Binex
Debuggable runtime for AI agent pipelines
Binex orchestrates multi-agent workflows defined in YAML. It executes DAG-based pipelines with any combination of LLM providers, records every step, and lets you trace, replay, debug, and diff runs — giving you full observability into your AI agent systems.
Key Features
- YAML-defined workflows — Describe multi-agent pipelines as directed acyclic graphs with a simple, declarative format. No code required.
- Multi-provider LLM support — Mix OpenAI, Anthropic, Gemini, Ollama, Groq, Mistral, DeepSeek, Together, and OpenRouter in a single workflow via LiteLLM routing.
- Full run observability — Every node execution is recorded. Trace timelines, inspect artifacts, debug failures, and replay past runs.
- Root-cause analysis — Automatic failure diagnosis with cascade detection, latency anomaly flagging, and actionable recommendations.
- Run bisection — Find the exact divergence point between two runs with content similarity analysis.
- Run diffing — Compare two workflow runs side-by-side to understand what changed between executions.
- Output schema validation — Define JSON Schema for node outputs with automatic retry on validation failure.
- Streaming LLM output — Watch LLM tokens arrive in real-time with auto-detection for TTY terminals.
- Agent-to-Agent (A2A) protocol — Connect to remote A2A-compatible agent servers with built-in Gateway proxy for capability-based routing, automatic failover, and health monitoring.
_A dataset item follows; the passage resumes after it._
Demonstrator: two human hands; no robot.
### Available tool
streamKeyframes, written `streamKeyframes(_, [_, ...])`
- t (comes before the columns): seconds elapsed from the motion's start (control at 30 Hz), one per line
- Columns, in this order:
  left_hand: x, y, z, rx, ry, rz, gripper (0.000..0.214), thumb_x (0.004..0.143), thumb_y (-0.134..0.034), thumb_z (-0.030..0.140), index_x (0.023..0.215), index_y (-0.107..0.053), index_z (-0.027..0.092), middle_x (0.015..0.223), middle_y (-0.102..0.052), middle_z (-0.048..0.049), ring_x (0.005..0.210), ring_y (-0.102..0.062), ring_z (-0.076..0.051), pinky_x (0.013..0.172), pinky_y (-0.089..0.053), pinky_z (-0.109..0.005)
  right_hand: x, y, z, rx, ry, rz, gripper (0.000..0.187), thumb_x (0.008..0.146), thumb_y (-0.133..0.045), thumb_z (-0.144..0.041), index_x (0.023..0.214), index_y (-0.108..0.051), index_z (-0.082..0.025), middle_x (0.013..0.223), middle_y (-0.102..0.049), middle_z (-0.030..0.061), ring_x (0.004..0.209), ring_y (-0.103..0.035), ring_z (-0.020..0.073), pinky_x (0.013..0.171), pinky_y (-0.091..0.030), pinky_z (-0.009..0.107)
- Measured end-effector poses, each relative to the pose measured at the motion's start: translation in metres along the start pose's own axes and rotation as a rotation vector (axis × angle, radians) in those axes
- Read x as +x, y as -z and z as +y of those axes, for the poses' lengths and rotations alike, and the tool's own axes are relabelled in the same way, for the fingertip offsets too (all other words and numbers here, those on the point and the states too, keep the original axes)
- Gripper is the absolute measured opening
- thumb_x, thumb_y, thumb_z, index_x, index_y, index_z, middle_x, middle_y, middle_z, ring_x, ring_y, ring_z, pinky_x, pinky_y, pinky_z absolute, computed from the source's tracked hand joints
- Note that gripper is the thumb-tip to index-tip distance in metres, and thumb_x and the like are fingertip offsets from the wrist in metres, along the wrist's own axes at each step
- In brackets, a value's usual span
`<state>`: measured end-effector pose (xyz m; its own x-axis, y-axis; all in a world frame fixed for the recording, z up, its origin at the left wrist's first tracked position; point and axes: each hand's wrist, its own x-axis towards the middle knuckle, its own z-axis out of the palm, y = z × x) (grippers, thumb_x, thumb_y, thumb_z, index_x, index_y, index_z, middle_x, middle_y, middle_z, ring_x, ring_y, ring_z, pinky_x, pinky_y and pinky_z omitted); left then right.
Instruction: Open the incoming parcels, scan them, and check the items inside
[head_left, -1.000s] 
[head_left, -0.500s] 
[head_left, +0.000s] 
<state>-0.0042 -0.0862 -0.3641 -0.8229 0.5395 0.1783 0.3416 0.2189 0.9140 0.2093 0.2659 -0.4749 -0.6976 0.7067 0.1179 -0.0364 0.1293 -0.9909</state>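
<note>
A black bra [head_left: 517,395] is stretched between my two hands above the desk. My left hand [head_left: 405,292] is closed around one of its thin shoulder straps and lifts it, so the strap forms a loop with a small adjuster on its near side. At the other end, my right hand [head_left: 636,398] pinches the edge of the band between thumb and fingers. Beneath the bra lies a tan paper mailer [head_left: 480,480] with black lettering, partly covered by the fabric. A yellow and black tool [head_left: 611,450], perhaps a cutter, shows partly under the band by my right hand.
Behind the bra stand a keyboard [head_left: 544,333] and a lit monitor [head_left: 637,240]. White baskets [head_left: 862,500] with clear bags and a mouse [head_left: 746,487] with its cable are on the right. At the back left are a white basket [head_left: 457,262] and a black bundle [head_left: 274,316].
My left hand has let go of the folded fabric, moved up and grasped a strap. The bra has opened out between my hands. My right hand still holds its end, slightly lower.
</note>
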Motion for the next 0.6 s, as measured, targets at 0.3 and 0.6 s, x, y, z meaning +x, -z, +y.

- Framework adapters — Integrate LangChain chains, CrewAI crews, and AutoGen teams as workflow nodes via thin-wrapper adapters. Install only what you need with optional extras.
- Plugin system — Extend Binex with custom adapters using Python entry points or inline
adapter_classconfiguration. - OpenTelemetry tracing — Optional run-level and node-level spans for external collectors (Jaeger, Tempo), with zero overhead when disabled.
- Workflow versioning — Schema versioning with migration framework, plus workflow snapshots stored in SQLite for run reproducibility.
- Export & webhooks — Export run data to CSV/JSON, webhook notifications on run lifecycle events.
- Interactive CLI — Project scaffolding, workflow validation, a built-in doctor command, and a start wizard to get you productive quickly.
Install
pip install -e ".[dev]"
Quick Demo
binex hello # run a built-in demo workflow
binex run examples/simple.yaml # run a sample pipeline
binex debug <run-id> # inspect the completed run
See the Quickstart for a full walkthrough.
Documentation
| Section | Description |
|---|---|
| Quickstart | Install Binex and run your first workflow in under 5 minutes |
| CLI Reference | All commands: hello, init, run, debug, trace, replay, diff, artifacts, dev, doctor, validate, scaffold, cancel, start, explore, diagnose, bisect, gateway, plugins, export, workflow |
| Concepts | Core concepts: agents, workflows, artifacts, execution model, lineage tracking |
| Architecture | Runtime internals: orchestrator, stores, adapters, scheduler, DAG engine |
| Workflow Format | YAML schema reference with node specs, variables, conditionals, and defaults |
| Multi-Provider LLM | Using multiple LLM providers in a single workflow |
| Contributing | Development setup, testing guide, and code style |
Links
License
Binex is released under the MIT License.